We are still cooking the magic in the way!
MySQL & Database Design
Data Types & Column Design
Data Types & Column Design
Choosing the right data types is crucial for database performance, storage efficiency, and data integrity. In this lesson, we'll explore MySQL data types and learn how to select the optimal type for each column.
Why Data Types Matter
Impact of Data Type Choices:
✓ Storage Efficiency
- Right-sized types save disk space
- Smaller tables = faster queries
- Important for large datasets
✓ Performance
- Smaller data types = faster comparisons
- Better index performance
- More rows fit in memory
✓ Data Integrity
- Type constraints prevent invalid data
- Automatic validation
- Clearer data semantics
✓ Future-Proofing
- Choose types that accommodate growth
- Avoid painful migrations later
- Balance between current needs and future scaling
Golden Rule: Use the smallest data type that can reliably hold your data, with room for reasonable growth.
Integer Types: INT vs BIGINT vs TINYINT
MySQL provides several integer types with different storage sizes and value ranges:
Integer Data Types:
TINYINT - 1 byte
Range: -128 to 127 (signed) or 0 to 255 (unsigned)
Use for: Age, status codes, boolean (0/1), small counts
SMALLINT - 2 bytes
Range: -32,768 to 32,767 (signed) or 0 to 65,535 (unsigned)
Use for: Years, small inventory counts, port numbers
MEDIUMINT - 3 bytes
Range: -8,388,608 to 8,388,607 (signed) or 0 to 16,777,215 (unsigned)
Use for: Medium-sized sequences, product IDs
INT - 4 bytes (most common)
Range: -2,147,483,648 to 2,147,483,647 (signed) or 0 to 4,294,967,295 (unsigned)
Use for: Primary keys, foreign keys, user IDs, order IDs
BIGINT - 8 bytes
Range: -9,223,372,036,854,775,808 to 9,223,372,036,854,775,807 (signed)
Use for: Very large sequences, timestamps in milliseconds, financial amounts in cents
Practical Integer Examples
Good Choices:
CREATE TABLE users (
id INT UNSIGNED AUTO_INCREMENT PRIMARY KEY, -- ✓ 4 billion users max
age TINYINT UNSIGNED, -- ✓ 0-255 is plenty
login_count INT UNSIGNED DEFAULT 0, -- ✓ Handles millions of logins
created_at TIMESTAMP -- ✓ Built-in type for dates
);
CREATE TABLE orders (
id BIGINT UNSIGNED AUTO_INCREMENT PRIMARY KEY, -- ✓ For high-volume systems
user_id INT UNSIGNED, -- ✓ Matches users.id
status TINYINT UNSIGNED, -- ✓ 0=pending, 1=paid, 2=shipped
total_cents BIGINT, -- ✓ Store money in cents
FOREIGN KEY (user_id) REFERENCES users(id)
);
Bad Choices:
CREATE TABLE users_bad (
id TINYINT AUTO_INCREMENT PRIMARY KEY, -- ❌ Only 127 users max!
age VARCHAR(10), -- ❌ Should be numeric
login_count BIGINT, -- ❌ Overkill for most cases
created_at VARCHAR(50) -- ❌ Use TIMESTAMP/DATETIME
);
Common Mistake: Using VARCHAR for numeric data like phone numbers or ZIP codes.
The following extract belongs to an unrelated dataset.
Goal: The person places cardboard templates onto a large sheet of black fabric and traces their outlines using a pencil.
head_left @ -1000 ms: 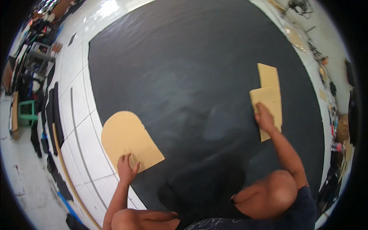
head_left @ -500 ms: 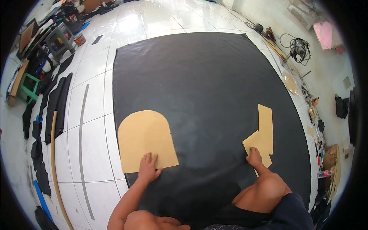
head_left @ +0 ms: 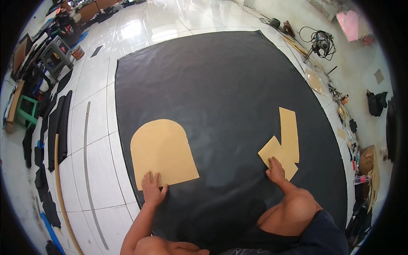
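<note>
A large black sheet [head_left: 221, 102], smooth like leather or vinyl, is spread on the floor in front of me. Near its left edge lies a tan card template [head_left: 161, 144] with a rounded top and straight bottom. My left hand [head_left: 153, 189] rests flat on the template's lower edge, fingers apart. At the right, my right hand [head_left: 277, 171] touches an angular tan card piece [head_left: 272, 148], its fingers laid on the card and its thumb apart at the near side. A long tan card strip [head_left: 289, 131] meets that piece and reaches away from me.
To the left lie a thin grey strip [head_left: 87, 157], a wooden pole [head_left: 59, 187] and black rolls [head_left: 61, 123] on white tiles. Farther left are a green stool [head_left: 29, 111] and a grey stool [head_left: 55, 55]. A corded tool [head_left: 321, 43] and small items line the right wall.
The rounded template now sits farther inside the sheet's left edge, slightly turned. My left hand has slid left along its bottom edge. My right hand's fingers are straighter on the card. The view has shifted.
</note>
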The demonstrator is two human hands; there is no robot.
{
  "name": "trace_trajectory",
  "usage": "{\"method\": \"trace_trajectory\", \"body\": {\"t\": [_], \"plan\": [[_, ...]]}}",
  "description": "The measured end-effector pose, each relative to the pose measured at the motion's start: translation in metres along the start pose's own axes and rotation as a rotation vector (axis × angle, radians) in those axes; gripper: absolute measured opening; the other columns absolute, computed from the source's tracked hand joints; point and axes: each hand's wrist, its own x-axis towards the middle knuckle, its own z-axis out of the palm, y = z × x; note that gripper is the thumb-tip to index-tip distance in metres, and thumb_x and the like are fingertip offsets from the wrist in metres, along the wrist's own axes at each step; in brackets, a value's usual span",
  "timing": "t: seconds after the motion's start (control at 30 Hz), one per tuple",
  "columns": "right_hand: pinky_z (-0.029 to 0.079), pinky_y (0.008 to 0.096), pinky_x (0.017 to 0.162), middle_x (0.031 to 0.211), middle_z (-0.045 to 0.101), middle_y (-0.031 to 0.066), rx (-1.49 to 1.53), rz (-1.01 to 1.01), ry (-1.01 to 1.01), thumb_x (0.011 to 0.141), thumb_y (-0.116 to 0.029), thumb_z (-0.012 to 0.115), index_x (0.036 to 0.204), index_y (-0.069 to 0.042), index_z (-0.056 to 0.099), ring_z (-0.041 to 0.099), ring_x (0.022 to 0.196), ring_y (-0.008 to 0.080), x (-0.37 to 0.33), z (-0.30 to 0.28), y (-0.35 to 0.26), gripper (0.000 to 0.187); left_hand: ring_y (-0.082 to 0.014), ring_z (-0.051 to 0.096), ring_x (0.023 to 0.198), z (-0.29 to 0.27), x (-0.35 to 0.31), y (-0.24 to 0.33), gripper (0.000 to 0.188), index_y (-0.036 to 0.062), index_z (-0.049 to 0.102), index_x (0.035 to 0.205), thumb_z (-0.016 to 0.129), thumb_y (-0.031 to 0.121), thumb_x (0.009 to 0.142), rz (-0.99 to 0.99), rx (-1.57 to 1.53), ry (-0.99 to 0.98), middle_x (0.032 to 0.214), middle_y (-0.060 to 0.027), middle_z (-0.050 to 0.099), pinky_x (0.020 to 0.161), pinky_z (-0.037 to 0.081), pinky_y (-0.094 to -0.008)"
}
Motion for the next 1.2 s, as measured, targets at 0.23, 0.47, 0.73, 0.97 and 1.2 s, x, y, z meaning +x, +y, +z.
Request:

While they may contain non-digits, if you never perform math operations on them, VARCHAR is acceptable. But for true numbers, use numeric types.
String Types: VARCHAR vs CHAR vs TEXT
Choosing the right string type affects storage and performance:
CHAR(n) - Fixed length
- Always uses exactly n bytes (padded with spaces)
- Faster for fixed-length data
- Use for: Country codes (CHAR(2)), status flags, MD5 hashes (CHAR(32))
Example: CHAR(2) for "US", "UK", "FR"
VARCHAR(n) - Variable length
- Uses 1-2 bytes + actual string length
- Most common and flexible
- Maximum: 65,535 bytes
- Use for: Names, emails, URLs, descriptions
Example: VARCHAR(100) for email addresses
TEXT - Large text
- Cannot have default value
- Stored outside the row (slower)
- Variants: TINYTEXT (255), TEXT (64KB), MEDIUMTEXT (16MB), LONGTEXT (4GB)
- Use for: Blog posts, comments, rich content
Example: TEXT for article_body
Key Differences:
- CHAR: Fixed, padded, fast for short strings
- VARCHAR: Variable, efficient, most common
- TEXT: Large content, no default, slower indexing
String Type Examples
Optimal String Usage:
CREATE TABLE products (
id INT PRIMARY KEY,
sku CHAR(10), -- ✓ Fixed format: "PROD000123"
name VARCHAR(200), -- ✓ Product names vary
description TEXT, -- ✓ Long descriptions
slug VARCHAR(255) UNIQUE, -- ✓ URL-friendly identifier
short_desc VARCHAR(500) -- ✓ Brief summary
);
CREATE TABLE users (
id INT PRIMARY KEY,
email VARCHAR(255) UNIQUE, -- ✓ Standard email length
first_name VARCHAR(50), -- ✓ Reasonable name length
last_name VARCHAR(50),
country_code CHAR(2), -- ✓ Always 2 chars: "US", "CA"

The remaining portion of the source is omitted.